Not Safe for Work

Shortly before lunch, payroll dropped off our pay stubs. I didn’t usually look at mine unless I’d been on overtime, but I wasn’t getting anything else done today, so what the hell. I opened the envelope, pulled out the slip of paper and stared at it.

Numbers. Dollars. A chunk for Uncle Sam. A little something toward my retirement. Health insurance. Whatever was left went to college funds, bills and necessities first, and what was left after that went to anything I damn well pleased, like toys. A new flogger. A coil of rope. Some overpriced but amazing coffee to be rationed until the next period of overtime. That pay stub documented every minute I’d been here for the past two weeks. Everything I’d squirreled into a retirement fund over the years. Everything.

Everything except for what I didn’t have.

Nowhere on the pay stub did it break down what I gave up for the privilege of coming here and earning this money. There was no line for Rick. No deductions for pride or a guilty conscience. No bonuses for keeping the client happy.

What could come walking through that door any goddamned minute, just like every day last week, this week, and every week in the foreseeable future.

I pushed the pay stub back into its envelope and shoved it into a drawer. I needed this job because I needed the money. I was too close to the red line to play fast and loose with my income.

There was still the option of a lawsuit, but I had yet to be convinced that wouldn’t make things worse. It sure as fuck wouldn’t fix everything. Especially since nothing—no amount of suing, reasoning, budgeting, or fuming—could make this morning hurt any less. Crossed lines couldn’t be uncrossed. I couldn’t unlove him any more than I could unfuck him. There was no undoing any of this. We could stop, but we couldn’t go back, and what we’d been would always be, even if it existed only in the past tense.

My bosses came by to check our progress, and the sight of them—especially Mitchell, the fucking rat—nauseated me. So did his voice. And the condescending way he spoke to my crew. Dread climbed up from my stomach as he came toward my table. Normally, he’d just grill me from an arm’s length away, but he stopped way too close to me this time.

I stood straighter. No way in hell was I looking up at him.

I gave up Rick because of you.

“How’s everything going, Mr.
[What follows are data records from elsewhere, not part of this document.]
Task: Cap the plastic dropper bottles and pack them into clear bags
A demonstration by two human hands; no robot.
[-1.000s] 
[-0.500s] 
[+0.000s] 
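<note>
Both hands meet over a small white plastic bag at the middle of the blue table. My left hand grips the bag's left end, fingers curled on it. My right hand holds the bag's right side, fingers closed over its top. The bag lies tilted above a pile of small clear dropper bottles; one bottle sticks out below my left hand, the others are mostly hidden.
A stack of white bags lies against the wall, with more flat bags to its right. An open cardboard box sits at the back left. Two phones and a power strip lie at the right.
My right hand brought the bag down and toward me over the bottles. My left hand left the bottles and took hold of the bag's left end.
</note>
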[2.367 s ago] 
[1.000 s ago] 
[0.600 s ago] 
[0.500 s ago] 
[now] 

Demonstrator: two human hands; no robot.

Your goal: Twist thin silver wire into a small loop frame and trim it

McNeill?”

All because I can’t handle taking out some loans?

I swallowed. “Fine. Sir.”

“Glad to hear it.”

In the name of keeping my job…

He put a hand on my shoulder, and it seemed to weigh a ton, especially as his eyes narrowed. “Everything’s all right, isn’t it?”

…working for you…

“Everything’s fine.” Two words couldn’t have hurt more than those two did. For the sake of my job, I had to pretend they were true, but I was dying on the inside.

…I let go of the man I’ve completely—

I forced that train of thought right off its rails and looked him in the eye. “It’s all going great.”

It’s all wrong. It’s all fucking wrong. What did I do?

“Good. Good. Glad to hear it.” He clapped my shoulder. “Keep up the good work, McNeill.”

Get your motherfucking hand off—

He squeezed once more and then let go and turned to grill Teagan.

I leaned forward, resting my hands on the table and closing my eyes. My conversations with Rick and my ex-wife ping-ponged around in my head, their words echoing off the inside of my throbbing skull, and one thought lurched its way to the forefront of my mind:

Well, McNeill? Was it worth it?

“Good work, everyone,” Mitchell said. “The client’s coming by later on to have a look at those models, so, uh, let’s all look sharp?”

My stomach fell into my feet.

Not today. God, not today. Rick came in here all the time, but…not today. Please.

I rubbed a hand over my face. I’d been convinced there was nothing worse than facing my boyfriend in the office—or the bedroom—with my boss’s ultimatum hanging over my head.

Wrong. So wrong.

Waiting in here for my ex to walk in with the man who’d strategically driven us apart? Fuck.

And it could get much worse. All Rick had to do was tip his hand, and my job was toast. Even if I could sue the company, that didn’t help me with my cash flow between now and a judge’s decision. I was pretty sure my kids’ colleges wouldn’t accept “I’ll pay you as soon as I’m done suing my ex-employer” in lieu of tuition.

But he wouldn’t tip his hand. I knew damn well he wouldn’t. That wasn’t the kind of man he was, because he wasn’t the kind of man anyone with half a brain would let slip between their fingers. Especially not over something as stupid as money.

That realization—that my secret was safe with Rick even though he probably couldn’t stand the sight of me now—made my chest hurt. He was too good for that kind of vindictive shit. He was too good to let go of.

What have I done?

“Jon?” Marie asked quietly.

I opened my eyes. She was on the opposite side of my table, watching me over her glasses. Her raised eyebrows asked if everything was all right. I nodded. Maybe she was convinced, maybe she wasn’t—her lips tightened, and she held my gaze for a moment like she might pursue the issue.